**WHAT NEEDS TO BE DONE:** From the records below, copy out each line that has the word "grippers".

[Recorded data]
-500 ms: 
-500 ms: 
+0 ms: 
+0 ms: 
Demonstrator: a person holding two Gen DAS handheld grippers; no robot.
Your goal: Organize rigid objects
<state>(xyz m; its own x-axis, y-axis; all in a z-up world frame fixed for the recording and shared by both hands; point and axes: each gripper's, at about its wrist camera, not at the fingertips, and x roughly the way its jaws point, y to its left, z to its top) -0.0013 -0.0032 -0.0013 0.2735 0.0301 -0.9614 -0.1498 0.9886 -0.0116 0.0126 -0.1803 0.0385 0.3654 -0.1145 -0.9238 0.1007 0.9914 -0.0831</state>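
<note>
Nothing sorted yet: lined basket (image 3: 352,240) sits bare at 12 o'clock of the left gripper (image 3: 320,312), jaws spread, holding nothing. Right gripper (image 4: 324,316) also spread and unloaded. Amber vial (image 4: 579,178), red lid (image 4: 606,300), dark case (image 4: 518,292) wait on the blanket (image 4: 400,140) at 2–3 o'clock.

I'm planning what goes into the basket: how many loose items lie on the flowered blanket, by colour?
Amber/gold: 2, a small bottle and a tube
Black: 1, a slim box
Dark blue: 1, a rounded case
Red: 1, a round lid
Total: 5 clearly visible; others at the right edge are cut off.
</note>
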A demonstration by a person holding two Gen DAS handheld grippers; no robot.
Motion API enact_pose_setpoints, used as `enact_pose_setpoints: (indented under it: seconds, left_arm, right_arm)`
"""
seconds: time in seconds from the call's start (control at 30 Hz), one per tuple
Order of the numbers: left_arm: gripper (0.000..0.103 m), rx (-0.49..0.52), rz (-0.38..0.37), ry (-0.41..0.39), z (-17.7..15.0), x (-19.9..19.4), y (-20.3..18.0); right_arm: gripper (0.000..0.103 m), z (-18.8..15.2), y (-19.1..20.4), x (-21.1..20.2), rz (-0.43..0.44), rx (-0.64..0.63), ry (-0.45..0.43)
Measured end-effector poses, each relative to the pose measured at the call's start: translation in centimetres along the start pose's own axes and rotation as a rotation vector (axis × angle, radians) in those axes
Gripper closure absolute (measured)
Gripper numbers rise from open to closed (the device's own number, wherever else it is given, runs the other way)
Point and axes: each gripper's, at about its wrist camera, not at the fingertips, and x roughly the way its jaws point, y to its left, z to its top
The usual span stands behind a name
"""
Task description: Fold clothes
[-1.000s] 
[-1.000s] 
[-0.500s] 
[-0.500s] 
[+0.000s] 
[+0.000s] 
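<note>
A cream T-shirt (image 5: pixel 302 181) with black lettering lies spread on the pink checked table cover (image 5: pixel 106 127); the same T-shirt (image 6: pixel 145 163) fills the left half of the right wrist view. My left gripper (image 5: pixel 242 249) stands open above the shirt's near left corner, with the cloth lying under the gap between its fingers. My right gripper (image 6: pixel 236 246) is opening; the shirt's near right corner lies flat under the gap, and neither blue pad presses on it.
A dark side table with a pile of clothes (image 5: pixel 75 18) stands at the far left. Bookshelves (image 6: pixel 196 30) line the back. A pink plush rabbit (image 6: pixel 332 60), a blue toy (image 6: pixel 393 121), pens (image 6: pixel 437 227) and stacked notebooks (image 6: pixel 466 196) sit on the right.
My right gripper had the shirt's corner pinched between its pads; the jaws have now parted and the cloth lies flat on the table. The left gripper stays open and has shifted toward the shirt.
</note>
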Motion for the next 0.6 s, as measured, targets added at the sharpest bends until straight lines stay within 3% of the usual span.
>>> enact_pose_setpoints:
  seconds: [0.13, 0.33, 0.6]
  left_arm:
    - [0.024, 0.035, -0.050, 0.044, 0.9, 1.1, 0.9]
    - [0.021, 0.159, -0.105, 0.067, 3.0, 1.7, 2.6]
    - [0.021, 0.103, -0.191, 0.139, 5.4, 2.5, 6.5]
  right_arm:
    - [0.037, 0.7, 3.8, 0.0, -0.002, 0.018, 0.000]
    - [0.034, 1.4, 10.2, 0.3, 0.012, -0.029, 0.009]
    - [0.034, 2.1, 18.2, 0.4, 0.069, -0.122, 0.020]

**ANSWER SECTION:**
Demonstrator: a person holding two Gen DAS handheld grippers; no robot.
A demonstration by a person holding two Gen DAS handheld grippers; no robot.

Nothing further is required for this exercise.